The difference comes when it's time to pay the loan back. You pay nothing, not one red cent, until you have an income of £15,000, an amount that would be pretty easy for a single person to live on here. Families could do it, but it would be really tight. The rate is about 2%, I think she said. Anyhow, even then you could be paying as little as £5 per week, a bit more than you'd pay for a meal at Mickey D's. And if you end up still oweing some when it comes time to retire, it's forgiven.

Meanwhile, they keep raising the rate on mine back home. And not too long ago, I read that a court had ruled that they could take 15% of your SS to pay it back. At the rate I'm going, that may happen.

Friday, September 08, 2006

One of my favorite things about the UK

Actually, for all I know, this might be true of other places and other emigration circumstances as well. Maybe it's true of life, and I'm just now finding out. All I know for sure is, it works here in Norwich, Norfolk, UK.

What is it? Volunteering, especially when you initiate. Today, I had two contacts out of the blue. Only they aren't really out of the blue. they are both just unexpected results of things I did without consideration of benefit.

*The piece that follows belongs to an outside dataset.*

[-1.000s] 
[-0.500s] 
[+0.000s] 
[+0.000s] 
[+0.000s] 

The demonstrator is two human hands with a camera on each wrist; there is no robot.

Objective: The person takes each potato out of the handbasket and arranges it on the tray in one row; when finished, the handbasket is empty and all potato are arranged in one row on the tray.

One came as a result of my participation in the Norwich Fringe Festival (assuming I somehow manage to get hold of a lot of cardboard tubes and other largish bead-shaped items. My initial ideas of how to manage this have not been panning out well.) Anyhow, one of my attempts to obtain these cardboard tubes (as in when you've used all the toilet paper, or the paper towels, or the wrapping paper, or the fabric, or the wax paper, or aluminum foil, or plastic wrap...Youd think it wouldn't be so hard to get hold of a lot of them!) Ahem. One of my attempts to obtain these tubes was to put a notice on the local freecycle site. (When will I learn to add links to these blogs!) I mentioned my website in the notice, and a woman saw it. Not just any woman. A woman from Hurricane, West Virginia living in Norwich, better yet, a woman artist from Hurricane, WV, living in Norwich! Cool, huh? I could have lived here a long time and never known there was another West Virginian living not two miles away. But because I decided to apply to make a giant fringe for the Fringe, now I know! If nothing else comes of my participation in the Fringe, I've earned a profit in the way that counts.

The second resulted from a conjunction of two or more things. I've been trying to figure out how to establish some sort of market/teaching venue/studio thing to be shared among artists. This idea has been through several incarnations, none of which have come to absolutely nothing in the end, because they are all still open, somewhere supposedly in the works, and none of which have come to anything what-so-ever concrete either, I confess, so far. the latest incarnation comes as a result of seeing a notice at the local art store about two rooms to rent as artists studios. One with water, one without. No way I could afford to rent them on my own, I thought, but maybe, if I got together with a group of other artists, each of whom put in enough so that we had the rent, then we could each have use of the rooms for classes, or maybe one for classes, and one for shows/sales, whatever. A friend I hadn't even told about this latest incarnation, a friend I met through taking a free business course, a friend whose website just happens to be the last one, I think, on the page of Norfolk artists on my website (www.donnajcarty.co.uk) and contains the word "shed", met someone who is trying to do the same sort of thing! So now there will be two of us, and I know another person who's interested in participating, too. This idea of mine keeps reviving from the apparently dead over and over again like something from a horror movie.

What a horrible analogy! Still and all, I am just loving how things sort of keep coming together in unexpected ways, as long as I keep acting like some kind of cock-eyed optomist trying to accomplish things on almost no budget. I get richer and richer in the ways that count here. And that's one of my favourite things about the UK.